Leaving out the pictures, return word for word the stretch of entries below from the line holding "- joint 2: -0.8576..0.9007" through the line holding "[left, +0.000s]".

::: Extracted data :::

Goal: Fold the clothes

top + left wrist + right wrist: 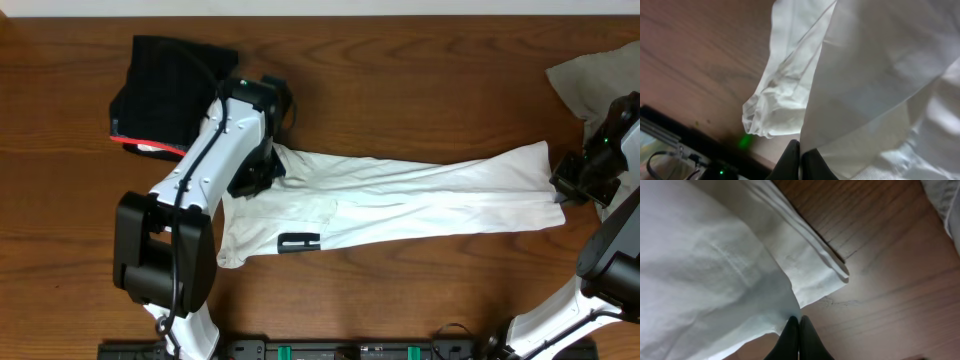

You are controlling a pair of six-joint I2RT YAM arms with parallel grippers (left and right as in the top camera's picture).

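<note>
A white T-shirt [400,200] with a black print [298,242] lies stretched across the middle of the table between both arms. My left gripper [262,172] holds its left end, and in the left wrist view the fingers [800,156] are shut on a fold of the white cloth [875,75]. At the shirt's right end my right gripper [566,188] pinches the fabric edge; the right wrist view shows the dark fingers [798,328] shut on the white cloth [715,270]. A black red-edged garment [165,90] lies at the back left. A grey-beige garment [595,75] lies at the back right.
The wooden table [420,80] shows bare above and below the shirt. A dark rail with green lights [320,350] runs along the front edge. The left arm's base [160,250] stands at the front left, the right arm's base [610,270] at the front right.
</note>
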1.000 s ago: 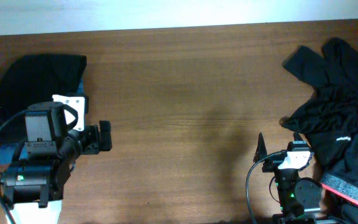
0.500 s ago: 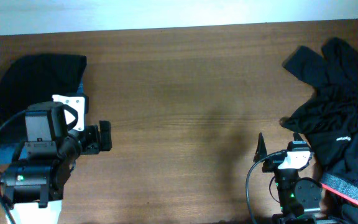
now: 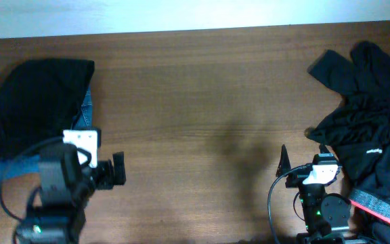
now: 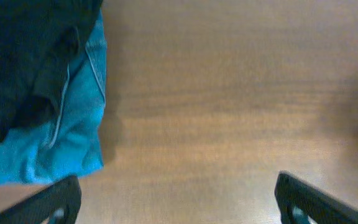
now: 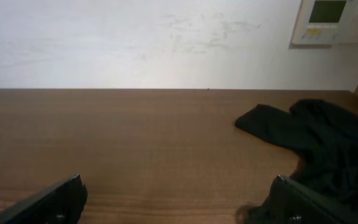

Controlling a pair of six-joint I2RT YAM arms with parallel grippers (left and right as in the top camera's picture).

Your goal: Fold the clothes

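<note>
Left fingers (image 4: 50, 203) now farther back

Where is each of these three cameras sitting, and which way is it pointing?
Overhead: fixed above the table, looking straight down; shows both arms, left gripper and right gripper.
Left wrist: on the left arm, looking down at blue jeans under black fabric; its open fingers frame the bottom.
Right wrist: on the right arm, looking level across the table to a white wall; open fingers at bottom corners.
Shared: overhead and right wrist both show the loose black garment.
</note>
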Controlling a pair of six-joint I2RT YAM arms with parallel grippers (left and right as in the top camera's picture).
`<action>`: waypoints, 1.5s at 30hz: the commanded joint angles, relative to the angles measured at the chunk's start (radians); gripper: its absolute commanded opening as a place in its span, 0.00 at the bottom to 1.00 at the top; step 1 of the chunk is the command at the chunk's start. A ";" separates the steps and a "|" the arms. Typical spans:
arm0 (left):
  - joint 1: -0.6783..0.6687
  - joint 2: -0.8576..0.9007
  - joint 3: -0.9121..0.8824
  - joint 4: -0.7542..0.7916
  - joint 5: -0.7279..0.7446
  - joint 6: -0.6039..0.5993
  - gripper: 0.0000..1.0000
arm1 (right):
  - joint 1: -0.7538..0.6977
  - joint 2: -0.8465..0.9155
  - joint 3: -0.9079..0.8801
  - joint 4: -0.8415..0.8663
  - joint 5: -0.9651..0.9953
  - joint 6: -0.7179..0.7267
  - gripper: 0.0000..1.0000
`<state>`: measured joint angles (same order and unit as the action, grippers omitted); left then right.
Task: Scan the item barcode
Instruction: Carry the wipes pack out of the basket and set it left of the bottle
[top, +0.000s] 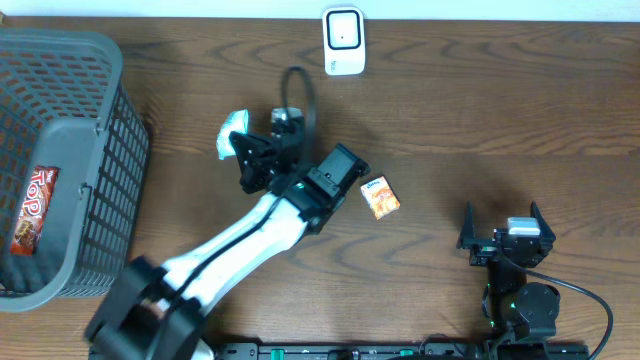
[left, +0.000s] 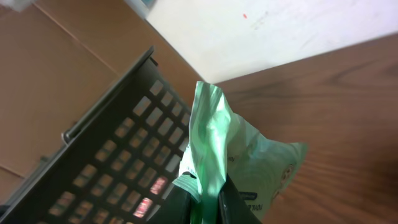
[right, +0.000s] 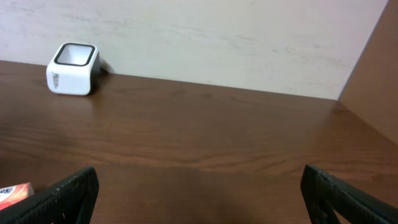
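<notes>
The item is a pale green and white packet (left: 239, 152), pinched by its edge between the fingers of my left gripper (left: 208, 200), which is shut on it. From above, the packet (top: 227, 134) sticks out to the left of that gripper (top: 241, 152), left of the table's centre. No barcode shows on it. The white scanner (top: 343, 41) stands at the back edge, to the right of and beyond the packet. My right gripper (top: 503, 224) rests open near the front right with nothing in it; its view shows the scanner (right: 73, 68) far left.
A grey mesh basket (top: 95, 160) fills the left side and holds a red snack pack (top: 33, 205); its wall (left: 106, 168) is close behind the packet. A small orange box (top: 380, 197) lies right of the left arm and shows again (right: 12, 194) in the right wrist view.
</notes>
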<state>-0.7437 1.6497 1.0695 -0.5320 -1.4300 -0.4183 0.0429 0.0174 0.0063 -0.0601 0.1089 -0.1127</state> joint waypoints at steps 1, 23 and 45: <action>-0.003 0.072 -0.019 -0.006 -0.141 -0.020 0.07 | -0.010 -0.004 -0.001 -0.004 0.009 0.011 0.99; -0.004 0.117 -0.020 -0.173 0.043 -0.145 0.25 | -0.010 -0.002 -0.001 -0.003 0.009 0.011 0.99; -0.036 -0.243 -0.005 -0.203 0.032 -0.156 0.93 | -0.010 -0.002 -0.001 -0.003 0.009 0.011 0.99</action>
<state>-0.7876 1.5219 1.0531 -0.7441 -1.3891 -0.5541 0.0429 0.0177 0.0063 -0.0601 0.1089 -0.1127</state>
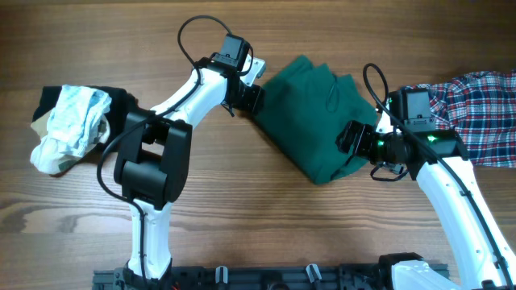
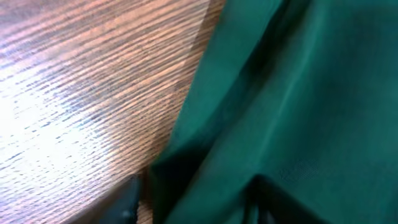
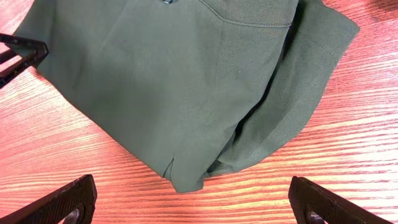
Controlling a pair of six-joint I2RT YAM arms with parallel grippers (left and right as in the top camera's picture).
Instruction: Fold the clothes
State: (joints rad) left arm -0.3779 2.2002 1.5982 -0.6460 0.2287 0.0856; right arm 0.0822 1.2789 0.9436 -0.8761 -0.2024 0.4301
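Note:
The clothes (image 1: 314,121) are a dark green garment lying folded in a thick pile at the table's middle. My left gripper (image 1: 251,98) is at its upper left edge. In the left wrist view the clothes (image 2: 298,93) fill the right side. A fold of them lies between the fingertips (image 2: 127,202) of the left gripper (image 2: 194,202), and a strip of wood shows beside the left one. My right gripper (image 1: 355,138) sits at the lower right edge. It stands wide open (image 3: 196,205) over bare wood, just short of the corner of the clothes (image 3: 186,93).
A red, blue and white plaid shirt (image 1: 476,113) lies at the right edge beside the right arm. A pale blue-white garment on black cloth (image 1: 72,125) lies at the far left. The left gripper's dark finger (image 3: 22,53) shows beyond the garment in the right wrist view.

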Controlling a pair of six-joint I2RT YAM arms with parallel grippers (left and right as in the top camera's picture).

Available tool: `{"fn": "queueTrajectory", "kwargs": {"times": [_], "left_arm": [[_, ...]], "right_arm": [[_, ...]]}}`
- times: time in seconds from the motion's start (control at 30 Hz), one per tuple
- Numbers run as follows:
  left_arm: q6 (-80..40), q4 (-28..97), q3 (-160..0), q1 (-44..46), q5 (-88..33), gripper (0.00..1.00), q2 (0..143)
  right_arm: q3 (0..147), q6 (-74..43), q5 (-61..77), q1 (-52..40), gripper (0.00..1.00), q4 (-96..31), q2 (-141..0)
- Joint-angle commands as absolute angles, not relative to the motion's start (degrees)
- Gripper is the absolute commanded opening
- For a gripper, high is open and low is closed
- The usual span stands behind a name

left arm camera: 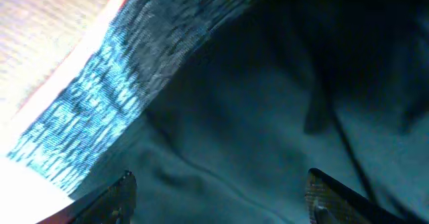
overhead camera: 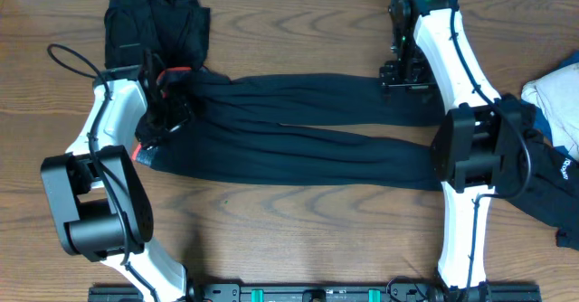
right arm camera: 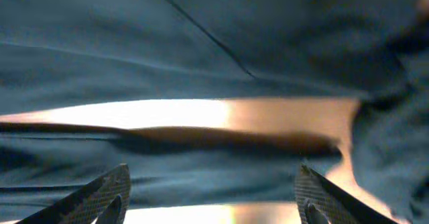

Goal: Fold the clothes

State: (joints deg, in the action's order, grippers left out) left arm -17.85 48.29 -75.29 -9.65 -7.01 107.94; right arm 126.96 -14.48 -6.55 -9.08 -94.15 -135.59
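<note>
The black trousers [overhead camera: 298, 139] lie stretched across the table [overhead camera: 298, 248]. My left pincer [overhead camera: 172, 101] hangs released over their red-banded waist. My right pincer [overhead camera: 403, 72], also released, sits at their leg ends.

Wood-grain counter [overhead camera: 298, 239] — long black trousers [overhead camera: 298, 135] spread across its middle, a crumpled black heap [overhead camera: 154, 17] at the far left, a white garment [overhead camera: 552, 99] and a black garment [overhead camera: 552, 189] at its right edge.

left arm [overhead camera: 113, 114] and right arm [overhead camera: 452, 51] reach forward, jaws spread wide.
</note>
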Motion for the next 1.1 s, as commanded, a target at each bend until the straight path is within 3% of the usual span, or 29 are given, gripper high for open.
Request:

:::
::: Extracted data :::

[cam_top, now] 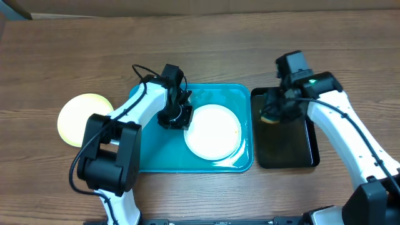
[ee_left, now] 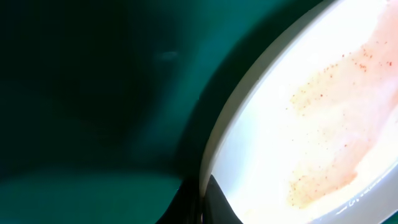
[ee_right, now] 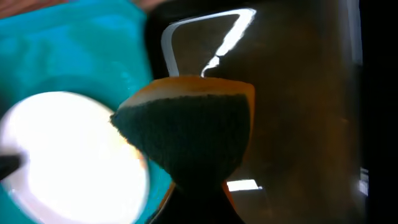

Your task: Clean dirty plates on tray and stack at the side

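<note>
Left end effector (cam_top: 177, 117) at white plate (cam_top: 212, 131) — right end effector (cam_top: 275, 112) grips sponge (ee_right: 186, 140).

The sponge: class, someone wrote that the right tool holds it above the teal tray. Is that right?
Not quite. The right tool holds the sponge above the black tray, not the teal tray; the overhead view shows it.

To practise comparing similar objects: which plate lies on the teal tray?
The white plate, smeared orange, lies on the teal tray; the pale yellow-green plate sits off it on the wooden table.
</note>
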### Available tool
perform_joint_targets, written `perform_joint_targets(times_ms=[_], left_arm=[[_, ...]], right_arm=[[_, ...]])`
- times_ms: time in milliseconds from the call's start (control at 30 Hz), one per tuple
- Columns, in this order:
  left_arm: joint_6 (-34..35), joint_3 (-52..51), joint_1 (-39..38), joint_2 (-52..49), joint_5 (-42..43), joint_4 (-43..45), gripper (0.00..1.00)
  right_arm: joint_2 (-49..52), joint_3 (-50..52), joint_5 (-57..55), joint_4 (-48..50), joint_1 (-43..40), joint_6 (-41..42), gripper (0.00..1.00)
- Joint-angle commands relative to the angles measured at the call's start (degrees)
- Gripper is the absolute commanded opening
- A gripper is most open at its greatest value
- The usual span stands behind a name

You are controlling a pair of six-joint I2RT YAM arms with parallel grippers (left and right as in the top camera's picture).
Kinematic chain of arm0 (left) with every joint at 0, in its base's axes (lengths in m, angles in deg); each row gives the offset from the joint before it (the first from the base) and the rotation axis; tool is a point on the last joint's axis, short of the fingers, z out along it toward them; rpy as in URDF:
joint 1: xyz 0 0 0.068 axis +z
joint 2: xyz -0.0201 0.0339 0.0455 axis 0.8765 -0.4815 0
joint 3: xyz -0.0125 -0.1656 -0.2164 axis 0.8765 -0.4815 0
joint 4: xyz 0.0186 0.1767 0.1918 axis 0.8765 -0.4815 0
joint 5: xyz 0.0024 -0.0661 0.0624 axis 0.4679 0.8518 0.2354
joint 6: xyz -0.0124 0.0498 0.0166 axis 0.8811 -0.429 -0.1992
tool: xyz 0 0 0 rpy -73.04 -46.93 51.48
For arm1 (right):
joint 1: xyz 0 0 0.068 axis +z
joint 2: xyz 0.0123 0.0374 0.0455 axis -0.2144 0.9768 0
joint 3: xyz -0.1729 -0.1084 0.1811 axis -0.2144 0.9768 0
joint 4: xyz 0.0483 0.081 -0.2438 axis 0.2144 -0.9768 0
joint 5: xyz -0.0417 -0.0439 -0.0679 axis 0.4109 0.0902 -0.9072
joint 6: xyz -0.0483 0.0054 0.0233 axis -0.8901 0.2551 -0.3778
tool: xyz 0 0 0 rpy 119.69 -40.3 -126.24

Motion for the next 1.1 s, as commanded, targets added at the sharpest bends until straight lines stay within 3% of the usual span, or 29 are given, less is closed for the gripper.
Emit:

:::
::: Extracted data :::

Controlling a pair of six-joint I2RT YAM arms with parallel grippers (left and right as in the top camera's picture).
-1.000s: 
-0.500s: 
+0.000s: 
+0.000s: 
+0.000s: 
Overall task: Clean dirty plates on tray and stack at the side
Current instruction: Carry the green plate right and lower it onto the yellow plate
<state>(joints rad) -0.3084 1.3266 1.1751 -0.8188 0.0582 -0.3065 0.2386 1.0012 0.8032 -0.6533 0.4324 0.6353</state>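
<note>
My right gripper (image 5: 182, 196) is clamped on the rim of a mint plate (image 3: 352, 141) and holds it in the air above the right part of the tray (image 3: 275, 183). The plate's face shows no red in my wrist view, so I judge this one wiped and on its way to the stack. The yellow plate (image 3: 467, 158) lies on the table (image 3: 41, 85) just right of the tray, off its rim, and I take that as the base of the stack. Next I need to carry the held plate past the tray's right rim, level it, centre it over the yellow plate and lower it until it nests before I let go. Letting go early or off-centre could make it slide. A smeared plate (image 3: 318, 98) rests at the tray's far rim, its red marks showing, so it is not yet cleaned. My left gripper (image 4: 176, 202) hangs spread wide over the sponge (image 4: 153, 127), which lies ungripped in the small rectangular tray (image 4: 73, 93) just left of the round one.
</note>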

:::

:: Answer to this exercise ::
  - joint 2: -0.8576..0.9007
  - joint 3: -0.9121..0.8824
  - joint 4: -0.7542..0.7916
  - joint 5: -0.7279..0.7446
  - joint 6: -0.6039..0.5993
  - gripper: 0.0000..1.0000
arm1 (right):
  - joint 1: -0.7538..0.6977
  - joint 2: -0.8465..0.9155
  - joint 3: -0.9079..0.8801
  - joint 4: -0.8415..0.8663
  - joint 5: -0.9651..0.9953
  - joint 6: -0.7179..0.7267
  - gripper: 0.0000..1.0000
`<state>`: measured joint angles (same order and unit as the action, grippers omitted); left then right.
Task: Scan the item barcode
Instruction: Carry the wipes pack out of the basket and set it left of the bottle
[top, +0.000s] 
[left, +0.000s] 

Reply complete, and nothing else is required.